> **What you should do**
In the data below, one line contains "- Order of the" and a later one contains "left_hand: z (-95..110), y". Print both, with every line between them, exactly and alone.

(Collected data)
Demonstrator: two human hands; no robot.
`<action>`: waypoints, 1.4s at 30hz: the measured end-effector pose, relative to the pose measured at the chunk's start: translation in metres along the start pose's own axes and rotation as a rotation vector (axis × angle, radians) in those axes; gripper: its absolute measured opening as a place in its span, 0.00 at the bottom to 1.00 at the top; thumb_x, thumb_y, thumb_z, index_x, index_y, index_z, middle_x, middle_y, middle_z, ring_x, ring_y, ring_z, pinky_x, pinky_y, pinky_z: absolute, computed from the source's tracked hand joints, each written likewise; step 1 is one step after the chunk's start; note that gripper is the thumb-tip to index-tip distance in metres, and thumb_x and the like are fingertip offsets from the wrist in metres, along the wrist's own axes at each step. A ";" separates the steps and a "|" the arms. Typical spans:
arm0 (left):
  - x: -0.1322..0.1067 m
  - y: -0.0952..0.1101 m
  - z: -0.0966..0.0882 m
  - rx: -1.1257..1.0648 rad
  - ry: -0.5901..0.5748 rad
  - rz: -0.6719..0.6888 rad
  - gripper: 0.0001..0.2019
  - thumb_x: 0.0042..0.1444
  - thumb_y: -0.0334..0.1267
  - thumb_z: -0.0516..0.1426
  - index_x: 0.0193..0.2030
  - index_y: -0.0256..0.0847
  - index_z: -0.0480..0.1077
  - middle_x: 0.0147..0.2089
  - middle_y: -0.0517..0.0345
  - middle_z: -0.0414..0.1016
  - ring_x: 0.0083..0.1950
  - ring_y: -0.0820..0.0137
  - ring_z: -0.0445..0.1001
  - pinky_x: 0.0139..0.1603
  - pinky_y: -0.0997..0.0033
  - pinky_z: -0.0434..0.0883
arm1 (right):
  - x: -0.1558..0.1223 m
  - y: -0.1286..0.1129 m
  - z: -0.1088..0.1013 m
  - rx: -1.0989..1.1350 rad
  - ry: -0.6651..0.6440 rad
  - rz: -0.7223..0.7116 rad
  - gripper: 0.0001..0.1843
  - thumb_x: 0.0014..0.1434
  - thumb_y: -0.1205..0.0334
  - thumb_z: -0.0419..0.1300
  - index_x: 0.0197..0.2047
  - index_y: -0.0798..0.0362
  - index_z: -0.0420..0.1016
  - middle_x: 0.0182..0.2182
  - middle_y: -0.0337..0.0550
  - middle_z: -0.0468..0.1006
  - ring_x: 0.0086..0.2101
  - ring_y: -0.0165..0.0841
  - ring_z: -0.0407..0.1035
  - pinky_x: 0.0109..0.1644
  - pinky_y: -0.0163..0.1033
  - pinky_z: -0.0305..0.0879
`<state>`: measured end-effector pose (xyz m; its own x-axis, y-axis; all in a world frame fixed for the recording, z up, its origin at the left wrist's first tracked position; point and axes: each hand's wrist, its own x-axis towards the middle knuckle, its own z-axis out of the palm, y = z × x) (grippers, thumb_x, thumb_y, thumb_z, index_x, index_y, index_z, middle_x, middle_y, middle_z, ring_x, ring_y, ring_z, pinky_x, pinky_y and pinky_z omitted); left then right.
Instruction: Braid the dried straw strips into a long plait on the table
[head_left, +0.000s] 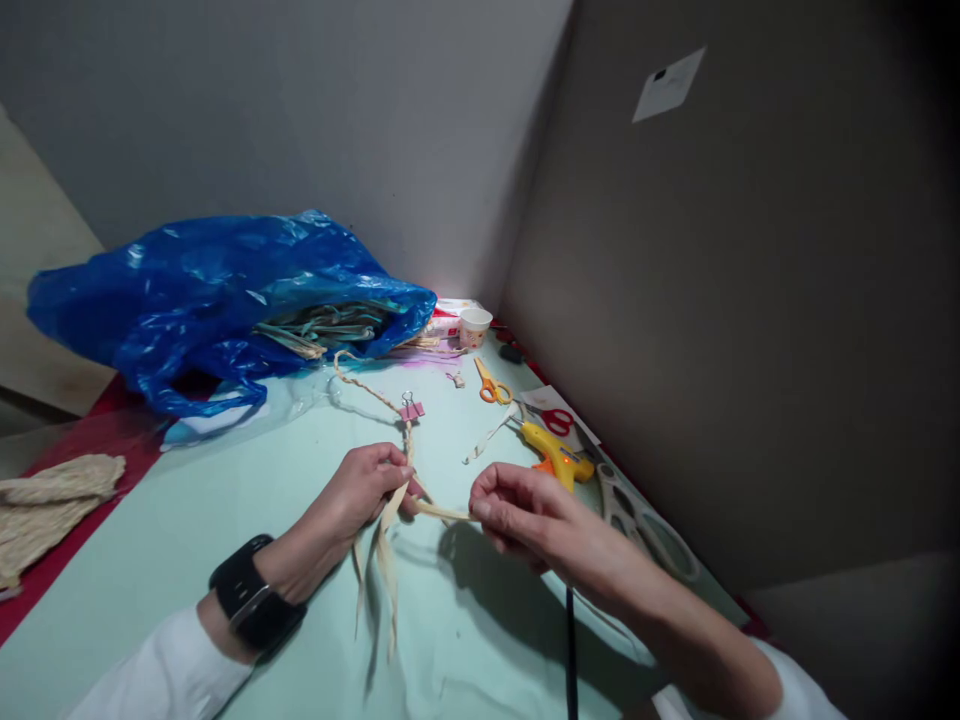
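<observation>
A pale braid of flat, straw-like strips [409,437] runs down from a pink binder clip [411,411] to my left hand [379,480]. That hand is closed, pinching the braid where the loose strips part. Several strip ends [388,575] hang below it. My right hand [517,510] is closed too, its thumb and fingertips gripping one strip [446,512] pulled out to the right of the braid. Above the clip, the finished thin braid [364,384] curves up and left toward a blue bag. A yellow glue gun [553,450] lies just beyond my right hand.
The blue plastic bag [225,290] holds bundled strips [330,330]. Orange scissors [493,383], red-handled scissors [557,421], large grey-handled scissors [619,505] and a paper cup [475,328] stand or lie along the right. A woven straw piece [56,505] rests at the left edge. Walls close off the back and right.
</observation>
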<state>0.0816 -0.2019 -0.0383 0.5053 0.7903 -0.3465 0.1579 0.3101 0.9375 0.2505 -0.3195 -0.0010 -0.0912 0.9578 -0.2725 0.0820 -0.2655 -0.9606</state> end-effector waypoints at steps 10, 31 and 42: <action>0.005 -0.006 -0.005 0.056 -0.011 -0.046 0.08 0.46 0.38 0.60 0.28 0.38 0.65 0.22 0.56 0.77 0.22 0.72 0.72 0.21 0.78 0.58 | -0.014 0.029 0.002 -0.878 0.234 -0.112 0.08 0.64 0.65 0.48 0.44 0.53 0.65 0.28 0.42 0.74 0.26 0.30 0.64 0.31 0.35 0.56; 0.006 -0.004 -0.006 0.049 -0.048 -0.034 0.06 0.46 0.35 0.59 0.28 0.36 0.67 0.25 0.55 0.78 0.23 0.73 0.73 0.24 0.77 0.63 | 0.045 0.014 0.007 -1.353 0.101 -0.287 0.07 0.61 0.68 0.50 0.36 0.54 0.69 0.31 0.44 0.74 0.28 0.31 0.65 0.30 0.37 0.48; 0.007 -0.003 -0.012 -0.008 -0.089 -0.046 0.03 0.50 0.30 0.58 0.29 0.34 0.67 0.28 0.53 0.78 0.22 0.75 0.72 0.20 0.80 0.61 | 0.052 -0.002 0.001 -1.002 0.236 -0.204 0.07 0.57 0.67 0.51 0.34 0.53 0.70 0.29 0.41 0.73 0.29 0.29 0.63 0.31 0.33 0.51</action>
<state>0.0745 -0.1916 -0.0439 0.5715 0.7250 -0.3843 0.1763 0.3489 0.9204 0.2441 -0.2696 -0.0131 -0.0085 0.9999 0.0109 0.8806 0.0127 -0.4736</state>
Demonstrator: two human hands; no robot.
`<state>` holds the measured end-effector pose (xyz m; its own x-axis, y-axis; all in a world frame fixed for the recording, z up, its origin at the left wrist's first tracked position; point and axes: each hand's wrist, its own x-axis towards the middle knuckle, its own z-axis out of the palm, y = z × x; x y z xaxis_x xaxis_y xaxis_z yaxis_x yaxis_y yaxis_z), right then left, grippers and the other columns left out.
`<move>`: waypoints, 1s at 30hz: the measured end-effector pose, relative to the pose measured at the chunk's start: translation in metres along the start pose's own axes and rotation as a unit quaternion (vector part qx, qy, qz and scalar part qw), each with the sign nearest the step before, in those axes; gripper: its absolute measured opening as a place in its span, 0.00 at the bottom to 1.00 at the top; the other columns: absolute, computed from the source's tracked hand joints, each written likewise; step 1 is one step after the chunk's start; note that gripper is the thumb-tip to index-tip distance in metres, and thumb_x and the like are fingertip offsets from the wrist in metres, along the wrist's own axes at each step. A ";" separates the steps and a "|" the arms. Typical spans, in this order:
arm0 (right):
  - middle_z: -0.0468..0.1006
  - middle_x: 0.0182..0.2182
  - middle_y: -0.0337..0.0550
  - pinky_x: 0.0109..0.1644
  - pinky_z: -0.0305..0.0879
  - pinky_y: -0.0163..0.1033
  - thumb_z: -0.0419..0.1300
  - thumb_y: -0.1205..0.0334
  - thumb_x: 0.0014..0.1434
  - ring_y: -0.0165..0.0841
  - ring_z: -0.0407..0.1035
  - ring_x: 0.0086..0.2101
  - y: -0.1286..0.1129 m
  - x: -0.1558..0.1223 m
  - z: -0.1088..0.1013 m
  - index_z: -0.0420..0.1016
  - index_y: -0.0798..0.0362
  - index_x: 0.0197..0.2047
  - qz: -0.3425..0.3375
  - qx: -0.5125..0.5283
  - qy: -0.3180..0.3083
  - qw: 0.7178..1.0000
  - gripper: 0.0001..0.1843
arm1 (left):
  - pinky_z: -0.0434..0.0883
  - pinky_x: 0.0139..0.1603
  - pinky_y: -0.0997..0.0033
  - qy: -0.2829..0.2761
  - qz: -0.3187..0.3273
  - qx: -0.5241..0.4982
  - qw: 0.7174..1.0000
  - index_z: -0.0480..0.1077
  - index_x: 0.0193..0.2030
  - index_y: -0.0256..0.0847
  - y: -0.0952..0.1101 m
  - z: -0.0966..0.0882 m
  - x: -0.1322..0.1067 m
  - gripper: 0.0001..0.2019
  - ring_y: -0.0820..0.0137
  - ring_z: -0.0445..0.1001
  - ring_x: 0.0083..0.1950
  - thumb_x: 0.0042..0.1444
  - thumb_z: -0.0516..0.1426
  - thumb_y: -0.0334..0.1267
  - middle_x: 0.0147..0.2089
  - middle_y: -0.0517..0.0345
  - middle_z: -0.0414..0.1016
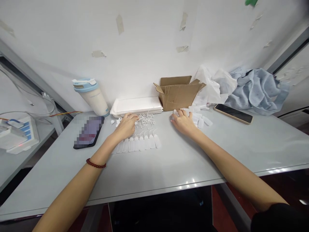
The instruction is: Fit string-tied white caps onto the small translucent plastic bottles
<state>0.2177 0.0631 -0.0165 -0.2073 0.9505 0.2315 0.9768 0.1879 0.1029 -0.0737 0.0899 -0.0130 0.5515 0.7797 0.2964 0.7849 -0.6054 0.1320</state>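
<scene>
My left hand (126, 125) lies over small white plastic parts (118, 121) at the left side of a heap of thin white cords (146, 120). Its fingers are loosely bent, their tips partly hidden, and I see nothing held. Spread over a pile of frosted, clear plastic tags (200, 120), my right hand (182, 122) touches some of them with its fingers apart. Between the hands and nearer to me, several similar tags (141, 143) stand side by side in a row, with thin curved cords at their upper ends.
Behind the hands are a stack of white trays (137, 105) and an opened cardboard box (180, 96). On the left stand a tumbler (93, 98) and a phone (89, 132). Rightward lie white plastic bags (214, 85), another phone (233, 113) and blue cloth (259, 90).
</scene>
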 end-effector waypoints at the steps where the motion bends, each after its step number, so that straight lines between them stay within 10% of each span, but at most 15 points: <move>1: 0.66 0.56 0.65 0.54 0.51 0.66 0.44 0.61 0.67 0.53 0.55 0.58 0.001 0.000 0.001 0.70 0.58 0.54 0.001 0.007 -0.001 1.000 0.20 | 0.62 0.59 0.46 -0.002 -0.002 -0.004 1.000 0.71 0.52 0.32 -0.001 0.001 0.000 0.25 0.53 0.58 0.59 0.47 0.47 0.22 0.56 0.45 0.70; 10: 0.73 0.48 0.61 0.53 0.51 0.62 0.46 0.64 0.65 0.51 0.60 0.52 0.004 0.002 0.005 0.73 0.57 0.50 -0.001 0.059 0.040 0.997 0.18 | 0.62 0.60 0.49 0.022 -0.009 0.001 1.000 0.70 0.53 0.35 0.007 -0.011 -0.003 0.27 0.55 0.61 0.57 0.45 0.47 0.21 0.53 0.46 0.70; 19: 0.74 0.30 0.44 0.41 0.59 0.40 0.56 0.62 0.58 0.35 0.67 0.32 -0.003 -0.004 -0.019 0.66 0.53 0.33 0.011 0.291 0.115 0.950 0.04 | 0.67 0.54 0.59 0.203 -0.096 -0.101 0.969 0.71 0.46 0.35 0.031 -0.039 -0.013 0.15 0.61 0.69 0.51 0.54 0.49 0.28 0.49 0.48 0.73; 25: 0.75 0.28 0.38 0.28 0.57 0.35 0.58 0.54 0.57 0.27 0.58 0.19 -0.016 -0.015 -0.028 0.65 0.52 0.39 0.037 0.456 0.081 0.885 0.12 | 0.71 0.42 0.67 0.217 -0.215 -0.378 0.874 0.73 0.34 0.37 0.067 -0.038 -0.017 0.07 0.69 0.73 0.35 0.50 0.61 0.38 0.36 0.55 0.77; 30: 0.80 0.41 0.46 0.37 0.65 0.38 0.57 0.57 0.59 0.37 0.72 0.39 -0.024 -0.018 -0.021 0.71 0.53 0.47 -0.034 0.456 0.067 0.887 0.14 | 0.72 0.44 0.66 0.164 -0.262 -0.599 0.738 0.75 0.36 0.37 0.085 -0.034 -0.016 0.12 0.71 0.74 0.34 0.43 0.66 0.37 0.30 0.60 0.76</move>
<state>0.1963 0.0364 -0.0025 -0.2118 0.9033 0.3731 0.5866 0.4229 -0.6907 -0.0249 0.0204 0.0261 0.0077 0.9955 0.0949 -0.0565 -0.0944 0.9939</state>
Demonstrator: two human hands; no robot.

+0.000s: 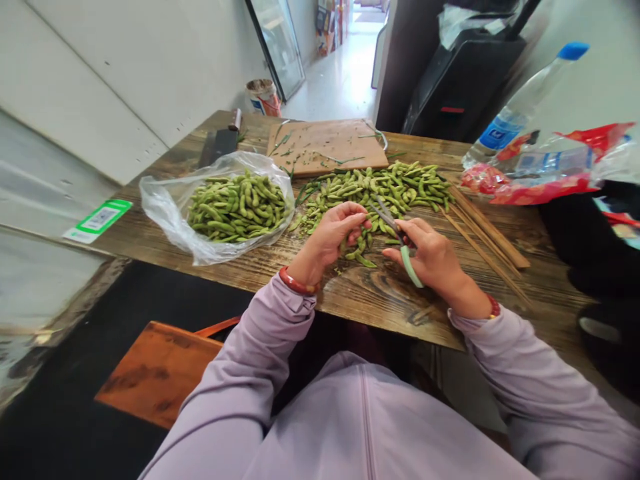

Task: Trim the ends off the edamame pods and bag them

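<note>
The left hand [334,235] is curled, its fingers closed around a small bunch of green soybean pods [361,248] whose ends hang out below the fingertips, just above the wood. The right hand [431,259] is wrapped around the pale green handle of a pair of metal-bladed scissors [395,230]. The blades point up and left and reach the left hand's fingertips; whether they are parted or closed is hard to tell at this angle. A red bangle [296,283] sits on the left wrist.

Both hands hover over the near part of the dark, grainy wooden counter [380,300]. Just beyond them lies a loose heap of green soybean pods [395,185], spread across the middle of the counter. To the left of the heap, a crumpled clear plastic bag [165,207] lies open with more pods piled inside. Behind the heap is a flat brown wooden cutting board [325,145] strewn with thin green stalks, and a dark cleaver [220,143] rests to the left of the board. Right of the heap, several long wooden sticks [487,237] lie side by side, running slantwise toward the near edge. At the far right are a red and clear plastic packet [545,177] and a tilted clear plastic bottle with a blue cap [520,113].
</note>
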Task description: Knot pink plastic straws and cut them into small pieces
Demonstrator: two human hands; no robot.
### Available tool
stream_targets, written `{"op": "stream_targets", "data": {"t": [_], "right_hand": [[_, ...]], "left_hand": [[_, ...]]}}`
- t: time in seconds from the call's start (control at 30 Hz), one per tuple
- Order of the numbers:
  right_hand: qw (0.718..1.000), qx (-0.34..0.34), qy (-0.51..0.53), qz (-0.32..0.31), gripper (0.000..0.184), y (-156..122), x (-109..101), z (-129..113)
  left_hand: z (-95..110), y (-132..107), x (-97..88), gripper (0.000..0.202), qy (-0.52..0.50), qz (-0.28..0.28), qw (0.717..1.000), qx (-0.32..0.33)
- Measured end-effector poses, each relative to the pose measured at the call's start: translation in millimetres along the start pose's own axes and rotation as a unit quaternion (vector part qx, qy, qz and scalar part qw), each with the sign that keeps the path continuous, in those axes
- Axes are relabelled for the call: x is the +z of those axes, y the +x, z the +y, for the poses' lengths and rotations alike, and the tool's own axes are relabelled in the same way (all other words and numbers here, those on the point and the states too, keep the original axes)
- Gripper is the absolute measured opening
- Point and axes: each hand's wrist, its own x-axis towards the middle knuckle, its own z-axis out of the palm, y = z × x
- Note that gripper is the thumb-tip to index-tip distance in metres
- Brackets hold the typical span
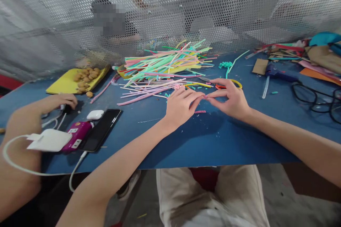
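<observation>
My left hand (183, 104) and my right hand (230, 99) meet fingertip to fingertip above the blue table. Both pinch a short pink pipe cleaner piece (205, 97) between them, mostly hidden by the fingers. A light pink curled bit (177, 87) shows just behind the left knuckles; whether that hand holds it I cannot tell. Another cut pink piece (200, 112) lies on the table below the fingertips. Behind my right hand lie scissors with a yellow and orange handle (237, 83), partly covered. Loose lilac pipe cleaners (141, 95) spread to the left of my left hand.
A large heap of coloured pipe cleaners (165, 64) lies against the perforated metal screen (213, 3). At right are a teal coiled piece (226, 65) and a glue gun (282, 74). Left are a phone (102, 129), a white charger (50, 140) and another person's hand (60, 102).
</observation>
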Motion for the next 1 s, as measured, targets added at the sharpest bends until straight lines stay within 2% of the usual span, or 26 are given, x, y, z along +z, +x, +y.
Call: {"op": "stream_targets", "data": {"t": [0.2, 0.37, 0.47, 0.77, 0.9, 1.0], "right_hand": [[1.0, 0.02, 0.012, 0.012, 0.018, -2.2, 1.0, -2.7], [1.0, 0.021, 0.009, 0.016, 0.034, -2.1, 0.8, -5.1], [0.999, 0.028, 0.012, 0.015, 0.037, -2.1, 1.3, -5.6], [0.997, 0.043, 0.062, -0.019, 0.035, -3.2, 7.0, -3.5], [0.993, 0.041, 0.103, -0.048, 0.02, -1.1, 8.0, -5.1], [0.992, 0.051, 0.108, -0.048, 0.018, 1.1, 7.8, -6.8]], "left_hand": [[0.7, -2.9, 0.0, 0.023, 0.009, 0.006, 1.0, 0.001], [2.1, -2.1, -0.4, 0.026, 0.03, 0.0, 1.0, 0.005], [0.6, -2.7, -0.5, 0.025, 0.043, -0.006, 0.999, 0.017], [-6.8, -4.4, -1.6, 0.021, 0.052, -0.005, 0.998, 0.025], [-6.8, -4.3, -0.7, 0.023, 0.049, -0.019, 0.998, 0.031], [-6.2, -4.3, 0.3, 0.021, 0.049, -0.016, 0.998, 0.042]]}}
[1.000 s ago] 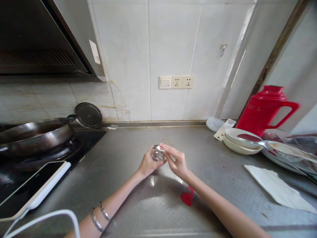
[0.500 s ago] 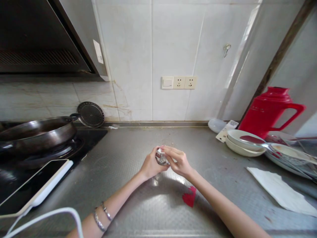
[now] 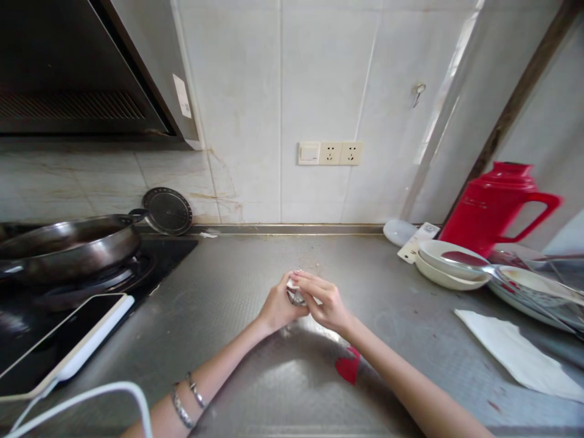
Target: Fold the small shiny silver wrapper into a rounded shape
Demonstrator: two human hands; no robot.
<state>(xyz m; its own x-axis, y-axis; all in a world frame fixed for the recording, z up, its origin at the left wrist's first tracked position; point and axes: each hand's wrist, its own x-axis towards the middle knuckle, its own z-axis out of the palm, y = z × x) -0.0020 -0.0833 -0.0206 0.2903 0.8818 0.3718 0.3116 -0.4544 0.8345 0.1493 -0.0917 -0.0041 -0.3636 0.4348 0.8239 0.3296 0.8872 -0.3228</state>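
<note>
Since half a second ago, the right hand has shifted slightly left, and I see less of the small shiny object between the hands. From my end, the grey metal counter spans the scene, with a dark range hood at far left. Below the hood I see a steel pan on the hob, and at far right a red flask behind stacked white bowls. A phone lies near left; a white paper sheet lies near right. At mid-counter, the left hand curls around the shiny object; I can't tell whether that touches the counter. The right hand is narrow, fingers bunched over a white scrap at the object's far side.
</note>
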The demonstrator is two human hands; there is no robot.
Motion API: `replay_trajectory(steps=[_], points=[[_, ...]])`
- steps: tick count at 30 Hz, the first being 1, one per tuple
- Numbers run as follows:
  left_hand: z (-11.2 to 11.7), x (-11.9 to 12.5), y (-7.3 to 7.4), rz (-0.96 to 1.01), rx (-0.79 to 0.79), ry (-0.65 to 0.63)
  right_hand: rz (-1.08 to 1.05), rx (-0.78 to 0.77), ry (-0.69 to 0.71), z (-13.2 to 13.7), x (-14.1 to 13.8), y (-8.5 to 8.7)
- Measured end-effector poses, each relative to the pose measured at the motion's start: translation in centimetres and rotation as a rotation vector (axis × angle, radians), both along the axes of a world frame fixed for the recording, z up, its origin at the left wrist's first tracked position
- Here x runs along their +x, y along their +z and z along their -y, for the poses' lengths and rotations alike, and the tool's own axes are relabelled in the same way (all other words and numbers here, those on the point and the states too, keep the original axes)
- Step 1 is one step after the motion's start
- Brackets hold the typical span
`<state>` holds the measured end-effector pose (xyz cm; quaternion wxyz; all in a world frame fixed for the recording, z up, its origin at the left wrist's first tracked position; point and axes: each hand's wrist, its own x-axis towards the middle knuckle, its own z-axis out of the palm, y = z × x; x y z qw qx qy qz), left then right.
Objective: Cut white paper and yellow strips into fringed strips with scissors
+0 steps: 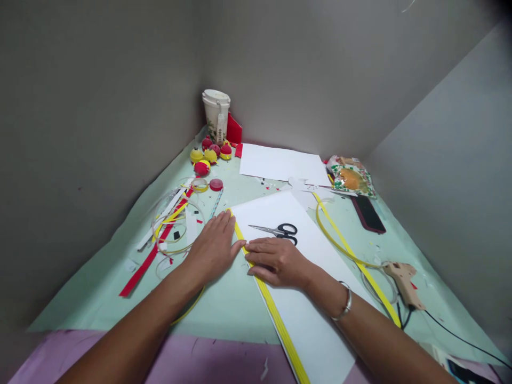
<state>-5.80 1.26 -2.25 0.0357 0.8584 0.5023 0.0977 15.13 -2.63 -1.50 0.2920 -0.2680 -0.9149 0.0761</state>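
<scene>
A long yellow strip [276, 314] runs down the left edge of a large white sheet [320, 298]. My left hand [214, 242] lies flat at the strip's far end, fingers stretched out and thumb pointing towards my right hand. On the strip and sheet a little nearer, my right hand [282, 260] rests palm down, its fingertips touching the yellow strip. Neither hand is closed around anything. Just beyond my right hand, scissors [277, 231] with black handles lie on the sheet, blades pointing left; one handle loop is partly covered.
Left are ribbon scraps, a red strip [140, 272] and clear tubing. Behind stand a lidded cup [216, 114] and red and yellow balls [202, 168]. Another white sheet [280, 162] lies at the back. Right are a packet [352, 178], phone [368, 214], yellow strip [376, 282] and corded glue gun [406, 285].
</scene>
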Motion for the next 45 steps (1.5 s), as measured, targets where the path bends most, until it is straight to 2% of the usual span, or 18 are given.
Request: replay_trajectory(steps=[8,36,45], points=[[0.02,0.04,0.32,0.002,-0.028,-0.01,-0.023,-0.009,0.002,0.01,0.18,-0.19],[-0.06,0.18,0.0,-0.059,-0.031,0.006,-0.027,-0.003,0.018,-0.13,0.34,-0.38],[0.0,0.05,-0.18,-0.024,-0.027,0.008,-0.006,-0.036,0.018,-0.04,0.21,-0.03]])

> **Response**
- Order of the numbers:
  right_hand: qw (0.718..1.000), qx (-0.34..0.34), qy (-0.51..0.53), qz (-0.32..0.31), gripper (0.000..0.184), y (-156..122), x (-109..101), z (-129..113)
  left_hand: z (-95..110), y (-132..107), x (-97..88), gripper (0.000..0.202), qy (-0.52..0.50), qz (-0.28..0.28), qw (0.717..1.000), qx (-0.32..0.33)

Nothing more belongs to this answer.